## Assigned task:
Go over the listing below line by line and tally those containing "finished". Give only the tally.

☆ ☆ ☆ ☆ ☆ ☆ ☆

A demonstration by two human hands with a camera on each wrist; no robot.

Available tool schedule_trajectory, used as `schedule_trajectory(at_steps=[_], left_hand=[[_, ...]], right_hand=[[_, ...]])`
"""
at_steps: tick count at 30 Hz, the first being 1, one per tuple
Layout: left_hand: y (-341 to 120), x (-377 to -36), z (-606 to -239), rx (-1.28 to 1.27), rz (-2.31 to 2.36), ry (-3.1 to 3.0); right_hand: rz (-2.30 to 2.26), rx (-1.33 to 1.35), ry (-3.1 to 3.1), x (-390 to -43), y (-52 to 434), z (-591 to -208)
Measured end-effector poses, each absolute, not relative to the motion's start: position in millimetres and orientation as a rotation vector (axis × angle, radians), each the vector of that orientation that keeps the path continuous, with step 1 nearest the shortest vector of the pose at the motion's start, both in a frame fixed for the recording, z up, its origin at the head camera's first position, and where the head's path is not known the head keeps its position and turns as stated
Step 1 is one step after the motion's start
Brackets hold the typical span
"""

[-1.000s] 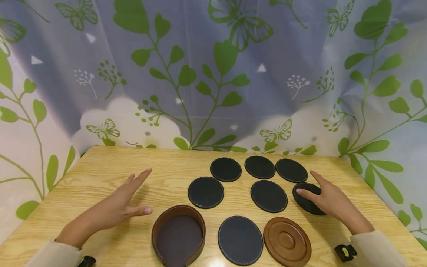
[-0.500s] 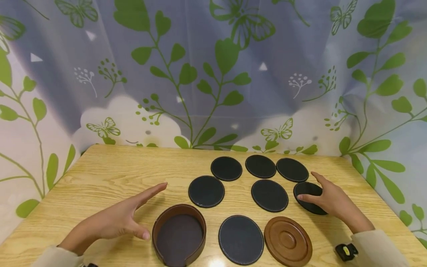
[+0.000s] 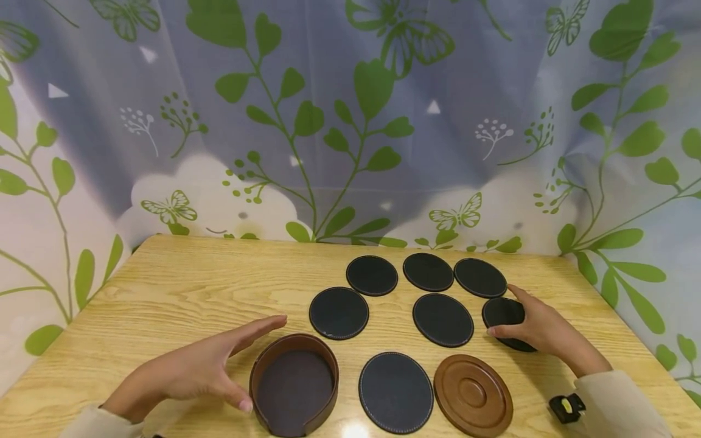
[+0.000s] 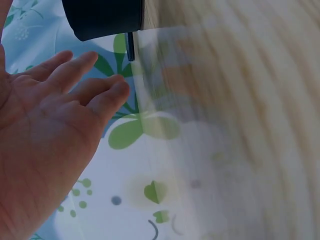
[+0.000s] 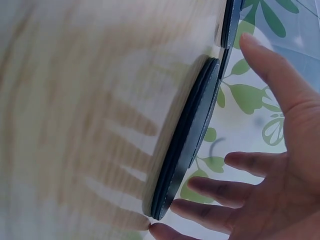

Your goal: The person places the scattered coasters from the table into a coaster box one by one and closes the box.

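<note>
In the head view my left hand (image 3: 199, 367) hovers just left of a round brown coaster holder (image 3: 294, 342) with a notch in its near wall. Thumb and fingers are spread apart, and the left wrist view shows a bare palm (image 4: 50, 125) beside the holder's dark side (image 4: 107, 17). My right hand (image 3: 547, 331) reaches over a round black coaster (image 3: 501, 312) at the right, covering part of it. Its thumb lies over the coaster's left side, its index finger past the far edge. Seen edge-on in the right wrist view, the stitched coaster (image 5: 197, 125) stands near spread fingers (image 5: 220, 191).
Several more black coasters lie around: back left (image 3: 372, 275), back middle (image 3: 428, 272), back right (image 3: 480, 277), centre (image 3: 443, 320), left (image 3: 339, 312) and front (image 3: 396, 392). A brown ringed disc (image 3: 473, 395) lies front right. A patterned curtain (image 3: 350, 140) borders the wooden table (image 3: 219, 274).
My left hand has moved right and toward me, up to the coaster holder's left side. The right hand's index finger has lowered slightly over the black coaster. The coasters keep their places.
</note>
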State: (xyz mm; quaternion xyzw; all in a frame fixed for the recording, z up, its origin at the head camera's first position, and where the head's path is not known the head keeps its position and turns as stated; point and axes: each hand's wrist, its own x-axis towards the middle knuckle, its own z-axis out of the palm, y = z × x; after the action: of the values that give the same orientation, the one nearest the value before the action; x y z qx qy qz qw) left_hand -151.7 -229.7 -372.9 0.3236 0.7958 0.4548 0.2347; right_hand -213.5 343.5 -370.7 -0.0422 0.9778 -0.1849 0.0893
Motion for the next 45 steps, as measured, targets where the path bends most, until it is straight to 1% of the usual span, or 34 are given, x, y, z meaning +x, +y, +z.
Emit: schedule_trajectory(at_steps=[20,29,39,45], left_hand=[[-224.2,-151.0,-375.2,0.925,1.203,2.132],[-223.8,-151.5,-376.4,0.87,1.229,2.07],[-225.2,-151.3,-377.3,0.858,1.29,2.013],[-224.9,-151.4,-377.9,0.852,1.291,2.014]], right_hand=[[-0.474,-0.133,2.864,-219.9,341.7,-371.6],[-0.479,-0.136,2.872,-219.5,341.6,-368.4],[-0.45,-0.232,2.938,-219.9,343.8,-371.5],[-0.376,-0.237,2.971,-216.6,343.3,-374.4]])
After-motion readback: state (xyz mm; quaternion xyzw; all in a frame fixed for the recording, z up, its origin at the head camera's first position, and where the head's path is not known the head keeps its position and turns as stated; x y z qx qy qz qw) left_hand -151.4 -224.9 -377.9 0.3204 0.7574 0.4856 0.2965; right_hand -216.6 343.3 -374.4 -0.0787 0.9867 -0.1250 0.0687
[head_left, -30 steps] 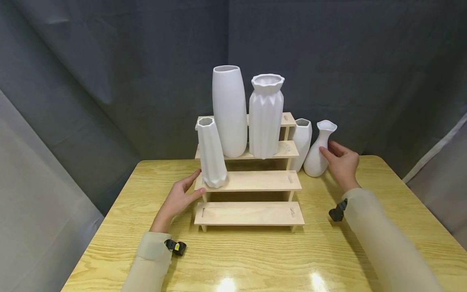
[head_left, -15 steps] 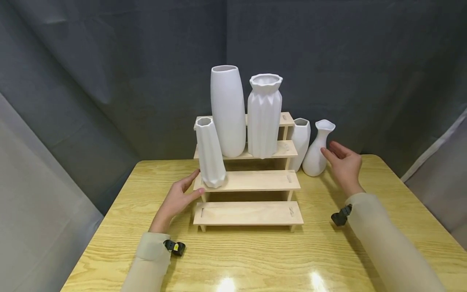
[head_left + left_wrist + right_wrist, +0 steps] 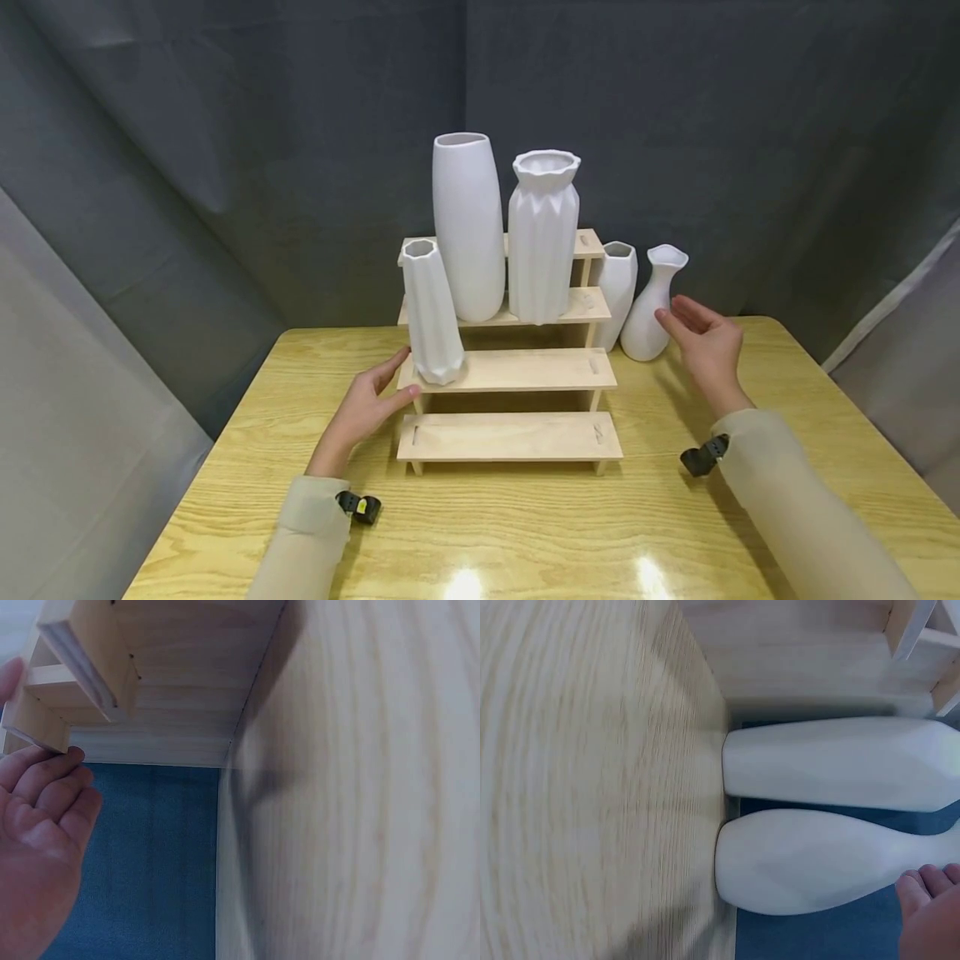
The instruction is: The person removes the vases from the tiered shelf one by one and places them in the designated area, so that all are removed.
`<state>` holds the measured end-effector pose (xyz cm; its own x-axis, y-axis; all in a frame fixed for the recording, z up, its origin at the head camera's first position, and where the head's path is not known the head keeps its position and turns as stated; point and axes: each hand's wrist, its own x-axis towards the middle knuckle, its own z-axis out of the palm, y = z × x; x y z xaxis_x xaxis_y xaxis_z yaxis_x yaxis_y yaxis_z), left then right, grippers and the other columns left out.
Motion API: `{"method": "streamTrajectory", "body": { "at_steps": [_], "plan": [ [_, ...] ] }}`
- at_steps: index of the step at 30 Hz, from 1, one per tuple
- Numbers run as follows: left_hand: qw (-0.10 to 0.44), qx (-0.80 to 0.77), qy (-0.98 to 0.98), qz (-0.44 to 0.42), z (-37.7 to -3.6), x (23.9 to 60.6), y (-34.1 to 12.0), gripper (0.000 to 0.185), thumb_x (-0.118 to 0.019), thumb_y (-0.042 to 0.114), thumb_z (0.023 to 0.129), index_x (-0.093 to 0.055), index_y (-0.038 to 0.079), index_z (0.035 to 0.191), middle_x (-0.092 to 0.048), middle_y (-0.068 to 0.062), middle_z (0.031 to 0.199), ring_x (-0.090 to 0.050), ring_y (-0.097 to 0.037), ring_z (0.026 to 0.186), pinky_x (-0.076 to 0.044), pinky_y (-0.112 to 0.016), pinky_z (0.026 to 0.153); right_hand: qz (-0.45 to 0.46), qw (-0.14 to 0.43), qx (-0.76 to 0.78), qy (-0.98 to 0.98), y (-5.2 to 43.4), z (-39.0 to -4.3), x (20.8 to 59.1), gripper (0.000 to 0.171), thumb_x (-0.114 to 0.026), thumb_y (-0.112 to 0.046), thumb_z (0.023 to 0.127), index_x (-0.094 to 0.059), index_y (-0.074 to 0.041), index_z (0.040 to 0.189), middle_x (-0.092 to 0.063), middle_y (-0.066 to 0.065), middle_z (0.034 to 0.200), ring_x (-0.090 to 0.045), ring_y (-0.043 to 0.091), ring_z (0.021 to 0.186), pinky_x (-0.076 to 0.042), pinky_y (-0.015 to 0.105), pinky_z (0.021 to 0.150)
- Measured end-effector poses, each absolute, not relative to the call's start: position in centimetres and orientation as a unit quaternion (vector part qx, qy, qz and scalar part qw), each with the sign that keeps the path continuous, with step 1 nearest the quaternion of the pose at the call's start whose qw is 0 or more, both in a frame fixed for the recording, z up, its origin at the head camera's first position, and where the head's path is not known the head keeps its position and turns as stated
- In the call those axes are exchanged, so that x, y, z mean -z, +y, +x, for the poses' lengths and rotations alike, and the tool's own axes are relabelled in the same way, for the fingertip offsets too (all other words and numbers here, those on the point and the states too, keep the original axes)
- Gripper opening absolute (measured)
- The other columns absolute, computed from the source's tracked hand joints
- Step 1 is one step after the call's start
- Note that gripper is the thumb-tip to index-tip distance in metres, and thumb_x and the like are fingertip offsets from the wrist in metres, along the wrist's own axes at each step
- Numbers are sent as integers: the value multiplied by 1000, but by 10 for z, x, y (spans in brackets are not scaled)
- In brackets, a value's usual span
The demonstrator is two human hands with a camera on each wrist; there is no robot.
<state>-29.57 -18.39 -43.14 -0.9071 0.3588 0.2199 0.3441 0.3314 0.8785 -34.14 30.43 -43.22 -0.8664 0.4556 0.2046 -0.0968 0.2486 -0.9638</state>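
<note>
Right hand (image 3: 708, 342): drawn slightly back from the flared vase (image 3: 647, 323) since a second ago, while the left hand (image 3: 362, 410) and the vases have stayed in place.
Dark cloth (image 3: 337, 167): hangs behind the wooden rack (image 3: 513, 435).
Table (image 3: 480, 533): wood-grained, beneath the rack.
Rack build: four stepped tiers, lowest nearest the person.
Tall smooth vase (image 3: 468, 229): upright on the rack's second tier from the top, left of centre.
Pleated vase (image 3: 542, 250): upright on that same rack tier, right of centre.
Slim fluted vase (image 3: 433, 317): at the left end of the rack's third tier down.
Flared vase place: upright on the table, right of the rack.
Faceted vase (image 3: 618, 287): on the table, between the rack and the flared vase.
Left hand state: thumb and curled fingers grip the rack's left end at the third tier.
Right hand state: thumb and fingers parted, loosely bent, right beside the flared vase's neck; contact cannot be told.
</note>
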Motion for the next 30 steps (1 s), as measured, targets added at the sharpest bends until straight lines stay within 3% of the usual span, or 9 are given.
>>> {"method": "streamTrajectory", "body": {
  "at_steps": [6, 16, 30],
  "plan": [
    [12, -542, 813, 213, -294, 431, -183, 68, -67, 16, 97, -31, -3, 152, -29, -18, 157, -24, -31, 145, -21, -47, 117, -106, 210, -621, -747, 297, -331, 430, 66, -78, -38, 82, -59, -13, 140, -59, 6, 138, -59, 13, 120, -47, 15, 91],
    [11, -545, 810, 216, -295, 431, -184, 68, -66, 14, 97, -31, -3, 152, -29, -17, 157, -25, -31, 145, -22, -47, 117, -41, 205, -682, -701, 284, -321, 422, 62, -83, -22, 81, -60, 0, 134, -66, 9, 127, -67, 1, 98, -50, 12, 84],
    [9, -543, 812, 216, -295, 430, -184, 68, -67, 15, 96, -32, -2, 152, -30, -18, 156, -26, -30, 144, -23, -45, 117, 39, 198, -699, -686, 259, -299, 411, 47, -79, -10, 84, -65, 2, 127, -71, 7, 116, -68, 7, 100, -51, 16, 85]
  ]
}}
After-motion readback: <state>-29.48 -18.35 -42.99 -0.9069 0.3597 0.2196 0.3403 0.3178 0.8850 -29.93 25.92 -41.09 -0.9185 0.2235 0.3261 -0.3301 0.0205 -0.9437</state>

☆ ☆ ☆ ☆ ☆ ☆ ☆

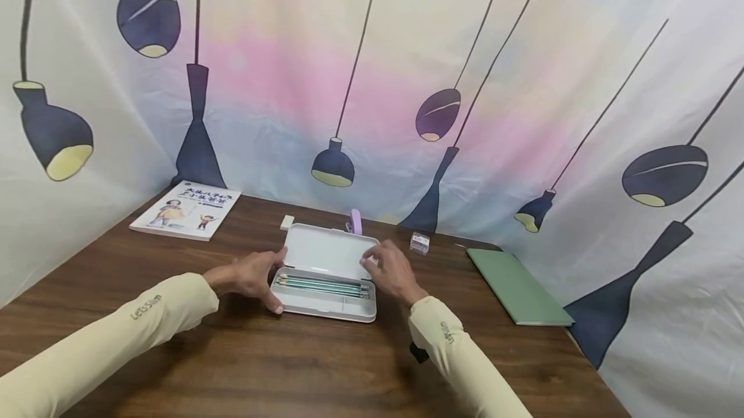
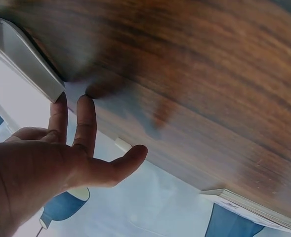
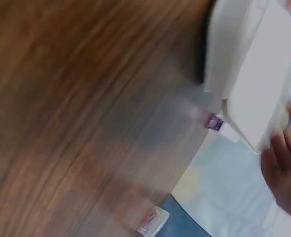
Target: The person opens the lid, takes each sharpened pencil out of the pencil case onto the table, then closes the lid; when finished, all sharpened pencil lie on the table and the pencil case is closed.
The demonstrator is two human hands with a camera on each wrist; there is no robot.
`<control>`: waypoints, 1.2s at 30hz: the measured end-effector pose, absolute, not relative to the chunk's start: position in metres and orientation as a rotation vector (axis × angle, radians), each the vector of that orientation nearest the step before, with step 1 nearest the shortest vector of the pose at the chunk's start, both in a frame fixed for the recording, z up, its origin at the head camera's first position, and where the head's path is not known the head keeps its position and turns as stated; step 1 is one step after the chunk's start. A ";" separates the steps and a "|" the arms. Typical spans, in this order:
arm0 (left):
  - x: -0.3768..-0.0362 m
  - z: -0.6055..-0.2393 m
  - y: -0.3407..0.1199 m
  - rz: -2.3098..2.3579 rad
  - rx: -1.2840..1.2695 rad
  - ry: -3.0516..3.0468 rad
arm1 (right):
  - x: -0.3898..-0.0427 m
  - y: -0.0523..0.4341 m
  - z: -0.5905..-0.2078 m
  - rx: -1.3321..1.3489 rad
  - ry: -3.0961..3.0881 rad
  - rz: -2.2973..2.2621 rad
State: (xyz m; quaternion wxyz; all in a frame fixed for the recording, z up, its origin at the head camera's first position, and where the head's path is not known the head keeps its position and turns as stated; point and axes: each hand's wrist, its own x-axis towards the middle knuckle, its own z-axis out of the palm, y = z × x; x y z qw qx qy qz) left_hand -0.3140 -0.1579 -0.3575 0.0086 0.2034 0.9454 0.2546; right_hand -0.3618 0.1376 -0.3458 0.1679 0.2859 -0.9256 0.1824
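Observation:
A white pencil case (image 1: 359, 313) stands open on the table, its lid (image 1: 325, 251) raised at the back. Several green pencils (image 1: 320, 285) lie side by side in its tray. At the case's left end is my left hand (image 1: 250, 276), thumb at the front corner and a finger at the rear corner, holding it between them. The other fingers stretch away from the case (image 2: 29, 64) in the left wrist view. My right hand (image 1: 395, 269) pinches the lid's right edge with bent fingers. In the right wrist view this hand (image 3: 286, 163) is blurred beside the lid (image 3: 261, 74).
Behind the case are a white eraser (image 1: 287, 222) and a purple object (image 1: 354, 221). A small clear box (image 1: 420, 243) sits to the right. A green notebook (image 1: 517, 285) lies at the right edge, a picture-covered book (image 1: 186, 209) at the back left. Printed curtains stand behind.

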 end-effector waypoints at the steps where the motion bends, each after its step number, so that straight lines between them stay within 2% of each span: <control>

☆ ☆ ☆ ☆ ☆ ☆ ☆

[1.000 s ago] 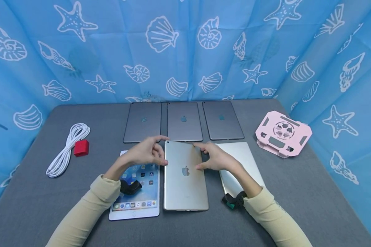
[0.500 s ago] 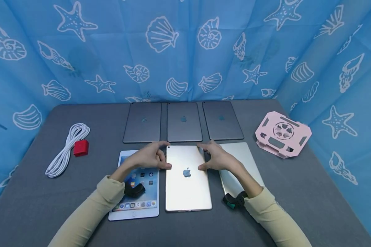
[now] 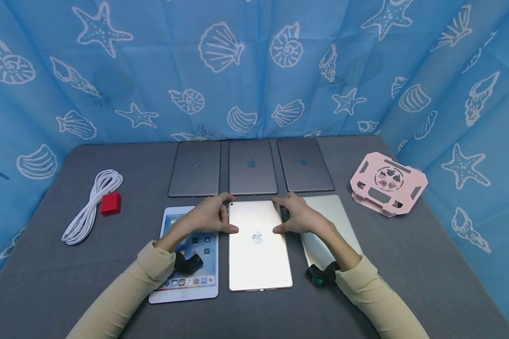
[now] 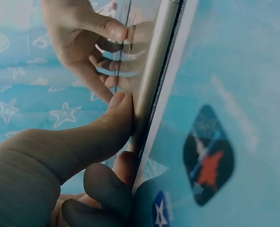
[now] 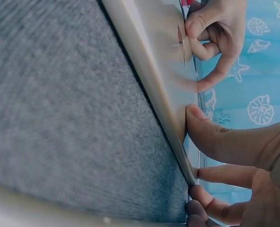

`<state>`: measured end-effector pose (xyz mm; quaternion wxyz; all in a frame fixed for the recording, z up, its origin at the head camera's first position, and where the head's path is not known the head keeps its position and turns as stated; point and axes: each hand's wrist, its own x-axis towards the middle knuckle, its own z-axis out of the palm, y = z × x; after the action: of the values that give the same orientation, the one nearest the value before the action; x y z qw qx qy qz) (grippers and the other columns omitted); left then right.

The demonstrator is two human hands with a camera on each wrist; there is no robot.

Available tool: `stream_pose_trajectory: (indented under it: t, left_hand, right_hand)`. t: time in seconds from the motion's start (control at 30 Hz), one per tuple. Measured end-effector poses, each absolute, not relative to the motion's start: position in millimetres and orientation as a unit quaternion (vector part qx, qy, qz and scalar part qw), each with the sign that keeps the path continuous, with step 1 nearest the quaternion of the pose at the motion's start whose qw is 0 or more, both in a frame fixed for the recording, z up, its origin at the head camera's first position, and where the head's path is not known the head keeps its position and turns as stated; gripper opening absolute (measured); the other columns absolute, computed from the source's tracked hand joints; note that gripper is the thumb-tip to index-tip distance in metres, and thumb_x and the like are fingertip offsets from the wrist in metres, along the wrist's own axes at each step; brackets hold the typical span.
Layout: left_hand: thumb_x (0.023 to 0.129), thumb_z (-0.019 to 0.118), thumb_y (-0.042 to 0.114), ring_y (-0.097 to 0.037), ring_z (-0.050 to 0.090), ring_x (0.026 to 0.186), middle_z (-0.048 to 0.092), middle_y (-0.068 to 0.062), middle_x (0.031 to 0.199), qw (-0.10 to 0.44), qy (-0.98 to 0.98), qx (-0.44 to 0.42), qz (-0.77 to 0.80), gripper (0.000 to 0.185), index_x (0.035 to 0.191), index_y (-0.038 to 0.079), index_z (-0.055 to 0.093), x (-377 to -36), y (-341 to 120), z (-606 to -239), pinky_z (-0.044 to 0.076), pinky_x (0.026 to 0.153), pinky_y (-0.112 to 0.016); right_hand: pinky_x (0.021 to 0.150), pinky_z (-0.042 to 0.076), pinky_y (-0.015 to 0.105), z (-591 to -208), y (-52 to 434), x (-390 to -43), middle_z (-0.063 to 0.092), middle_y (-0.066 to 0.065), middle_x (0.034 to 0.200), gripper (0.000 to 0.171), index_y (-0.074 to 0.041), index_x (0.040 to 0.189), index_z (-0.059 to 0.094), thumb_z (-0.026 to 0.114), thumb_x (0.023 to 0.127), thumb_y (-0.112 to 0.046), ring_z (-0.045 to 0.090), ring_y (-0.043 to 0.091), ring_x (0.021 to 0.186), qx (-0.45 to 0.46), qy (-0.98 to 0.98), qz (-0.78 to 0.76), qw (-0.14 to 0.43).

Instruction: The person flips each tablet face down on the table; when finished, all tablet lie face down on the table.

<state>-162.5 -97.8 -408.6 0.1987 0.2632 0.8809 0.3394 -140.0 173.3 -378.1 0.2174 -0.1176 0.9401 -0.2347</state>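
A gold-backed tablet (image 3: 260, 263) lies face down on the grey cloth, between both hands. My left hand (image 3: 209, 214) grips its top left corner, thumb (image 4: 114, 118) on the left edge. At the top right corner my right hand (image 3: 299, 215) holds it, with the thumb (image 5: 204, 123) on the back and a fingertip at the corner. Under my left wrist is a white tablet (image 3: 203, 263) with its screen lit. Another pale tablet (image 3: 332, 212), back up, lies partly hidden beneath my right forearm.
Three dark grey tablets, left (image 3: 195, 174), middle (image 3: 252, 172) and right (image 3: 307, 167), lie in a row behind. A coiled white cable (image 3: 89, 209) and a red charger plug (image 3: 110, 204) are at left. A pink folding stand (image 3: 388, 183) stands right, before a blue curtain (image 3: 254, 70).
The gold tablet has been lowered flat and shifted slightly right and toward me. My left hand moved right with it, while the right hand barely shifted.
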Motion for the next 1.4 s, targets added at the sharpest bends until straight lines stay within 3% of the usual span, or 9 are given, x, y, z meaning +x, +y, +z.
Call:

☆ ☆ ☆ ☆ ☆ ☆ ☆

## Solution to this problem:
2